Monty PL and the Holy Grail

January 27, 2020

Conventional wisdom among programmers holds that one should choose "the best language for the job." Though exactly which language is "best" is often ambiguous, in practice, there has arisen a division between so-called "systems programming" languages that enable fine-grained control over the usage and layout of memory, and "applications programming" languages that provide the programmer with high-level abstractions to make correct software more quickly and with less effort. But in the lands of myths and legends, brave knights of programming languages research seek out the Holy Grail --- a general-purpose programming language that enables programmers to get both the high-level abstractions of the latter and the fine-grained control of the former.

The Quest for the Holy Grail

For decades, these Knights of PL have explored idea after idea in search of the grail. One of the most promising discoveries on this quest came as Ser Girard's Linear Logic whose powers of reasoning about resources spawned a wealth of new work on high-level support for resource management in programming. Among these, the efforts of Ser Baker on Linear Lisp are most relevant to our tale. On their quest, Ser Baker used a notion of linearity to enable efficient reuse of objects in memory in a functional programming language without garbage collection.
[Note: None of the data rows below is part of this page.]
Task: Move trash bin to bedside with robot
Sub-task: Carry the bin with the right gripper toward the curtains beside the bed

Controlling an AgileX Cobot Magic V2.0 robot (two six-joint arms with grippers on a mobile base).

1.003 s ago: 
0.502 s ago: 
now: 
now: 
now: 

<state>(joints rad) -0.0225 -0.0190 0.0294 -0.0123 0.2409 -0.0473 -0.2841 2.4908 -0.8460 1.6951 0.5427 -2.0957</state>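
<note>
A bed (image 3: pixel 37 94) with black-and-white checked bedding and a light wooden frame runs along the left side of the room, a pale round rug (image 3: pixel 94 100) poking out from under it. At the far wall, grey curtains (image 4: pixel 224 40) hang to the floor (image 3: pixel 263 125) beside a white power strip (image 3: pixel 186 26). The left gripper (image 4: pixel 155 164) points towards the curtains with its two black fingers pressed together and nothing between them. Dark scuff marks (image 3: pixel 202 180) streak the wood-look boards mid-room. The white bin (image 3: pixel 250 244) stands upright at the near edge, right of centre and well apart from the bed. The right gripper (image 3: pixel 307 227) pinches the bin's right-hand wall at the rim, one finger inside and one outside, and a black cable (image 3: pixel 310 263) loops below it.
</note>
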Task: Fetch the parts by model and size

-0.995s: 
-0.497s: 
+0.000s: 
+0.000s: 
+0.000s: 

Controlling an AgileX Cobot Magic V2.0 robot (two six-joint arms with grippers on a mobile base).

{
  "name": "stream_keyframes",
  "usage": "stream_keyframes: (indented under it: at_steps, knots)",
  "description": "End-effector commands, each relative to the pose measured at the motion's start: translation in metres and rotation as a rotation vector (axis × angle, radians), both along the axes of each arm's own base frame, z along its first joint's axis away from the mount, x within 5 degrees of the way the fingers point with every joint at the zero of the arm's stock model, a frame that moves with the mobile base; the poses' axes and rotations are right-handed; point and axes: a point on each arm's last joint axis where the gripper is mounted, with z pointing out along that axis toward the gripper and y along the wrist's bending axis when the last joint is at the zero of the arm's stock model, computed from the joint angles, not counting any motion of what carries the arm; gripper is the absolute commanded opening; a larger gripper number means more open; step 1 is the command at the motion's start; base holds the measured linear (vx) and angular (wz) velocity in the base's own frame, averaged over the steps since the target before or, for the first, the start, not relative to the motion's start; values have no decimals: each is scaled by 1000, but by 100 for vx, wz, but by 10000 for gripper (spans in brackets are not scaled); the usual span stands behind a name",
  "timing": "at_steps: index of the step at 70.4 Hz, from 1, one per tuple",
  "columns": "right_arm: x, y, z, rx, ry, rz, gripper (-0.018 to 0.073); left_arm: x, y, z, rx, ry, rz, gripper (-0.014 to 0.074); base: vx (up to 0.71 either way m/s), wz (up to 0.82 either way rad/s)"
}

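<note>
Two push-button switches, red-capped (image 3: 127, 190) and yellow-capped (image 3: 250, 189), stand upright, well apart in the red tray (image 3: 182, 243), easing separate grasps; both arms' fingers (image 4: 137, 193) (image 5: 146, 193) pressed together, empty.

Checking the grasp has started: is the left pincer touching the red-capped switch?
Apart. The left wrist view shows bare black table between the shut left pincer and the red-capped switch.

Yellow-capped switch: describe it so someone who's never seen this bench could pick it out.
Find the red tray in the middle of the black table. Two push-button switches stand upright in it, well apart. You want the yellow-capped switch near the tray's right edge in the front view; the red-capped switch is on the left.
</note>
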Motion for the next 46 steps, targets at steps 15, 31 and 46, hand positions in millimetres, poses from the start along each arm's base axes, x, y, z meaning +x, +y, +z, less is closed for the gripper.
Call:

Here, linearity prevented aliasing in programs, enabling the treatment of names as resources. Further, Ser Baker uncovered a relationship between linearity and stack machines that allow arbitrary manipulation on the top of the stack, capturing a low-level interpretation of linearity in programming.

Then, later quests by Sers Clarke, Potter, and Noble and Sers Noble, Vitek, and Potter brought us the discovery of ownership types, a programming discipline that empowers the programmer with the flexibility to control what kinds of aliasing patterns are allowed in their programs. While Ser Baker addressed the question of how to design a high-level language without garbage collection, these next efforts address the question of how to control aliasing in programs to avoid classic systems problems like encapsulation violations, use-after-free bugs, and data races. Here, we see an essential insight --- rather than choose one for the whole language, one can give the programmer a choice locally between uniqueness and mutability or sharedness and immutability (sometimes called writing xor sharing).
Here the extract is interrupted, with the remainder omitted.